In my college lecture we talk about the origins of hysteria, remembering how women in history had their voices twisted into insanity. I think about how often “calm down” is used as a modern-day-tranquilizer.

Us weekly tells me every week, in one too many advertisements, how to lose weight.

My campus paper posts an ad for breast augmentation deals. “Get spring break ready.”

I don’t fit into the bras at Victoria’s Secret, I never will. There is too much thick to fit inside their mold of beauty.

The size of my chest is too much a reflection of my brain’s capacity.

My brother says he will never be a feminist. His knowledge of what the word means is a shallow pond.

My mother does not want to quit her bad habits. She feeds her anxiety like a tumor.

My loving father’s own words, “our privilege is equal.” His blindness to the unbalance I have been trying to hold up with two hands my entire life. I am still lifting with the same force. I have carried too much, for too long, to let go now.
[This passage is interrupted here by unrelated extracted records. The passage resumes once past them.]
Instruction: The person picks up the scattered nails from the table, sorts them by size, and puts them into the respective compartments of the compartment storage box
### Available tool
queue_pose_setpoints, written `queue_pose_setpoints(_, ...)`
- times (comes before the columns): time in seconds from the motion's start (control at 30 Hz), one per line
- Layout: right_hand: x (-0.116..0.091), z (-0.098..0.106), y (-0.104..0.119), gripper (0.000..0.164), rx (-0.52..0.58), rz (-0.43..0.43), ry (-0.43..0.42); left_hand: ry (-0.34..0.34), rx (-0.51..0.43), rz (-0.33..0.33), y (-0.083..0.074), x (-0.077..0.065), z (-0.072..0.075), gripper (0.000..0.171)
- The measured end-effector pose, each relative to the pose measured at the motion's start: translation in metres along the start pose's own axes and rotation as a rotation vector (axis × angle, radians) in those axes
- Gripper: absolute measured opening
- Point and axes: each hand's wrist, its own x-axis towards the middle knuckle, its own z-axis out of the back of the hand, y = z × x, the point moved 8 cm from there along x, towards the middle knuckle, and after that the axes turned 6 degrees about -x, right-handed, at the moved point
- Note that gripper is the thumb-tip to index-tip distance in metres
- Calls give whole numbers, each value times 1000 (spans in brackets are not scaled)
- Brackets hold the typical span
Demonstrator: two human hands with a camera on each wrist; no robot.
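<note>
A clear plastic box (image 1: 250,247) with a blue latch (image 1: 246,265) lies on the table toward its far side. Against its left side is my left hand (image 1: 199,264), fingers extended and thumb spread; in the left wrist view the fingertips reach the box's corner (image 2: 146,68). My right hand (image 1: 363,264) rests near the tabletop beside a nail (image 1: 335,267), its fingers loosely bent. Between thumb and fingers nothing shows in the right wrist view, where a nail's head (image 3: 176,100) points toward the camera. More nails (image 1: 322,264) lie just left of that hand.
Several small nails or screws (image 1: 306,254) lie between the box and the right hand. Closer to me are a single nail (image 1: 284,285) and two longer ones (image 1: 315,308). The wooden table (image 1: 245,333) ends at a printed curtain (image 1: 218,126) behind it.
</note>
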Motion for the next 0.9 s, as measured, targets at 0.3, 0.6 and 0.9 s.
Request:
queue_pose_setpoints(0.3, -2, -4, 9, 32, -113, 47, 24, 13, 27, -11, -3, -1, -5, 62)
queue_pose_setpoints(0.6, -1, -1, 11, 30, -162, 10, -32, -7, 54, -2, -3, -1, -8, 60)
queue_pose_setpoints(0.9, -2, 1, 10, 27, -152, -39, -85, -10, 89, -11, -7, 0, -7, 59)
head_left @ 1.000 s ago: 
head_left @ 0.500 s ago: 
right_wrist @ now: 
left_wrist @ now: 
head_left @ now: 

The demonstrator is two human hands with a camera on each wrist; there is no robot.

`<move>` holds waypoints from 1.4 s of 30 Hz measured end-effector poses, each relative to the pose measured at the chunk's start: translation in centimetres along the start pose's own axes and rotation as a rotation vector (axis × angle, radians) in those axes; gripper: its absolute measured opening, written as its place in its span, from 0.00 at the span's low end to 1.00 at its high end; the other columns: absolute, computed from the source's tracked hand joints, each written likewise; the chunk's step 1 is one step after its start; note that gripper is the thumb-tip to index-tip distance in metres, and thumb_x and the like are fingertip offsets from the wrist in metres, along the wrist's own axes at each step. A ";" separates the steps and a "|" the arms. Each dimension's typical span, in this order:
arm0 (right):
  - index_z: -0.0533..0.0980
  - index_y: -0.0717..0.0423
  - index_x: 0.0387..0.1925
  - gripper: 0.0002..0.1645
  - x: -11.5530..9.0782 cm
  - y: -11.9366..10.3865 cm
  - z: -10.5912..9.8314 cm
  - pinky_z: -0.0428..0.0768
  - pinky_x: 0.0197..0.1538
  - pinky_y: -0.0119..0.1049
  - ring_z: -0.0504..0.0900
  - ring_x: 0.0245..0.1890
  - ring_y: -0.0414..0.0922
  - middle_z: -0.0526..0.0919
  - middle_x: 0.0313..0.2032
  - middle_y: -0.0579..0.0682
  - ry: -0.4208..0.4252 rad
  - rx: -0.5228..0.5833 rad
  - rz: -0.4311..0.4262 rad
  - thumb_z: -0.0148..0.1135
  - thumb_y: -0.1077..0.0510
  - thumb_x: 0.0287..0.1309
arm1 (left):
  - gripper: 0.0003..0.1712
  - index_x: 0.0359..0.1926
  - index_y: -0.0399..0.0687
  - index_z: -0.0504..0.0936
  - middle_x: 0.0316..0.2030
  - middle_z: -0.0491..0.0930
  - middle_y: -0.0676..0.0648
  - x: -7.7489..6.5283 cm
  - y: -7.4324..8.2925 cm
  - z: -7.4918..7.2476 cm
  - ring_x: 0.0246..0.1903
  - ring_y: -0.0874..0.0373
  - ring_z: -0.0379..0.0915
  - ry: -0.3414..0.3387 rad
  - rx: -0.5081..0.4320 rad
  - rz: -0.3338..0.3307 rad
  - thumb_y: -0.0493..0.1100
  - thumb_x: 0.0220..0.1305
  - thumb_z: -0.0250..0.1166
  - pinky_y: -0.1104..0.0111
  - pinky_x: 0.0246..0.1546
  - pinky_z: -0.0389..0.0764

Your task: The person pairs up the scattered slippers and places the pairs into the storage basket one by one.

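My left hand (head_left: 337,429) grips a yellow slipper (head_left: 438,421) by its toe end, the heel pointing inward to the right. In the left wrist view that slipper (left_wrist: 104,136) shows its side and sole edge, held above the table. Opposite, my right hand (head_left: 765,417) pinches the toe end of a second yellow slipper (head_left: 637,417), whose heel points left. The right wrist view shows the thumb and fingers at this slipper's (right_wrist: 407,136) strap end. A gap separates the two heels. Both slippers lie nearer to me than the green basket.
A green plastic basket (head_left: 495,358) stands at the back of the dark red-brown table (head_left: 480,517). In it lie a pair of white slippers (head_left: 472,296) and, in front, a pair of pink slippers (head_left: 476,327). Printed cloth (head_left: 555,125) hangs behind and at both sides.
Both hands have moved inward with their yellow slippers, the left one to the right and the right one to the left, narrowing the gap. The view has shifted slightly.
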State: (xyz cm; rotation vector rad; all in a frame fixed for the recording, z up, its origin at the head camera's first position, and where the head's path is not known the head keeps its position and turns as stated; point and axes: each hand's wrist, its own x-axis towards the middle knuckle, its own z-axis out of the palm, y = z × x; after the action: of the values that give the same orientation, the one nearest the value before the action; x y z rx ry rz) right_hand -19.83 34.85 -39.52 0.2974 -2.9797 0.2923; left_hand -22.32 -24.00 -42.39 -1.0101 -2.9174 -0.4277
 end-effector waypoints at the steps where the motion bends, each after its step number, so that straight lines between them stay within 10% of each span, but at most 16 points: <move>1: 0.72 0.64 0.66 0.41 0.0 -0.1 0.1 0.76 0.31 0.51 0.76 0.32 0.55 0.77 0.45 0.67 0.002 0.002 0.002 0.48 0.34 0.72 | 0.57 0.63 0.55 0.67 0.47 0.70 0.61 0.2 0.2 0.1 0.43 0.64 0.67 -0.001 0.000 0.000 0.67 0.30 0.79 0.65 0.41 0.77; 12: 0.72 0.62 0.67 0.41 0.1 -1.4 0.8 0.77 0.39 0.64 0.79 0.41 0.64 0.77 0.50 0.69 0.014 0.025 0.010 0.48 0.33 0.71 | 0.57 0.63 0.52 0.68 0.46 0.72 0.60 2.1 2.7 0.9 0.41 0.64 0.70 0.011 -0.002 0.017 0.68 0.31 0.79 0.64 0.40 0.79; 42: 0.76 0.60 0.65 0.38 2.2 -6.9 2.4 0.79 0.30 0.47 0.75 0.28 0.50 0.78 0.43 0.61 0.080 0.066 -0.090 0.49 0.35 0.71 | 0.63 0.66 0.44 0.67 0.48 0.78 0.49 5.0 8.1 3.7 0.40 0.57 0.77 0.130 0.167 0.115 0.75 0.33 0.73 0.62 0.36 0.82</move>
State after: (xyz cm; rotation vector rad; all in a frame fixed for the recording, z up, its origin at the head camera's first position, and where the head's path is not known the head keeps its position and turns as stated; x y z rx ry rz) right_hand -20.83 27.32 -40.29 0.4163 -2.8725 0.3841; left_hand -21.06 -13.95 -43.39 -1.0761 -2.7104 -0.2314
Being woman means too much in a language I do not fully understand. It is skin and bones, it is raw and blood, it is a mouth filled with words unsaid, it is fear and worry, it is an unspoken connection between us all, it is 75 cents to a dollar, it is censored body, it is pornography, it is being too much to handle, it is being equated with less, it is we are the same but we are not treated so, it is we are human in a world we call man’s, it is we have been struggling under the waves for years but we not drowning, it is we are still swimming, it is we will never stop, we cannot.